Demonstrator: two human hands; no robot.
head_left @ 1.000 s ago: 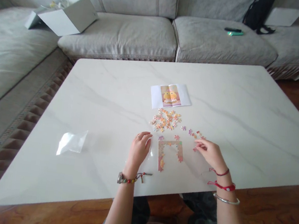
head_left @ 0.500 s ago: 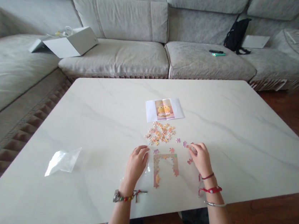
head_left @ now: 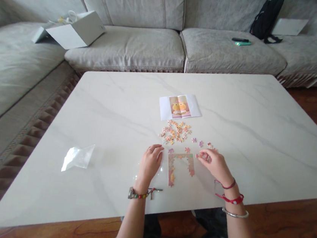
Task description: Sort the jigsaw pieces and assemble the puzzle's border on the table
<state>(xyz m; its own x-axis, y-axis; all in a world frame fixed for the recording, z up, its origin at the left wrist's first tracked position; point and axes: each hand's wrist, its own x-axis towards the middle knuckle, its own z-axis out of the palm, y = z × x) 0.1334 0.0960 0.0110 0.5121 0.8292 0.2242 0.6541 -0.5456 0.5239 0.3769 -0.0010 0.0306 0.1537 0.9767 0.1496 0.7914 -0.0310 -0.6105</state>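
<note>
A partly built jigsaw frame [head_left: 181, 166] lies on the white marble table [head_left: 118, 122], shaped like an upside-down U. My left hand [head_left: 150, 164] rests flat on the table just left of it, fingers relaxed and holding nothing. My right hand [head_left: 214, 164] is at the frame's upper right corner, its fingertips pinching a small puzzle piece [head_left: 199, 155]. A heap of loose pieces [head_left: 175, 131] lies beyond the frame, with a few single pieces [head_left: 201, 143] to its right. A reference picture sheet [head_left: 180, 107] sits behind the heap.
A crumpled clear plastic bag [head_left: 77, 157] lies on the table to the left. A grey sofa [head_left: 132, 43] wraps around the far and left sides, carrying a white box [head_left: 74, 29], a black bag [head_left: 266, 16] and a remote [head_left: 240, 40]. Wooden floor shows at right.
My right hand has drawn left from the loose single pieces to the frame's upper right corner with a piece pinched. The left hand stays beside the frame. The camera has shifted.
</note>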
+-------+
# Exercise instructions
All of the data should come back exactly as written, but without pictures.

# Solved exercise
Demonstrator: two human hands; no robot.
head_left @ 1.000 s ago: 
head_left @ 0.500 s ago: 
head_left @ now: 
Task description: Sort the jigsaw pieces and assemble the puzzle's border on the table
<state>(xyz m; its own x-axis, y-axis; all in a world frame fixed for the recording, z up, its origin at the left wrist's first tracked position; point and axes: each hand's wrist, its own x-axis towards the middle knuckle, its own z-axis out of the palm, y = z × x) 0.1334 0.0960 0.0110 0.5121 0.8292 0.2242 0.6541 -0.5456 0.5239 0.3769 -0.0010 0.0306 0.1537 0.9767 0.1496 0.7914 -0.0310 -0.6105</state>
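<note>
A partly built jigsaw frame [head_left: 181, 166] lies on the white marble table [head_left: 118, 122], shaped like an upside-down U. My left hand [head_left: 150, 164] rests flat on the table just left of it, fingers relaxed and holding nothing. My right hand [head_left: 214, 164] is at the frame's upper right corner, its fingertips pinching a small puzzle piece [head_left: 199, 155]. A heap of loose pieces [head_left: 175, 131] lies beyond the frame, with a few single pieces [head_left: 201, 143] to its right. A reference picture sheet [head_left: 180, 107] sits behind the heap.
A crumpled clear plastic bag [head_left: 77, 157] lies on the table to the left. A grey sofa [head_left: 132, 43] wraps around the far and left sides, carrying a white box [head_left: 74, 29], a black bag [head_left: 266, 16] and a remote [head_left: 240, 40]. Wooden floor shows at right.
My right hand has drawn left from the loose single pieces to the frame's upper right corner with a piece pinched. The left hand stays beside the frame. The camera has shifted.
</note>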

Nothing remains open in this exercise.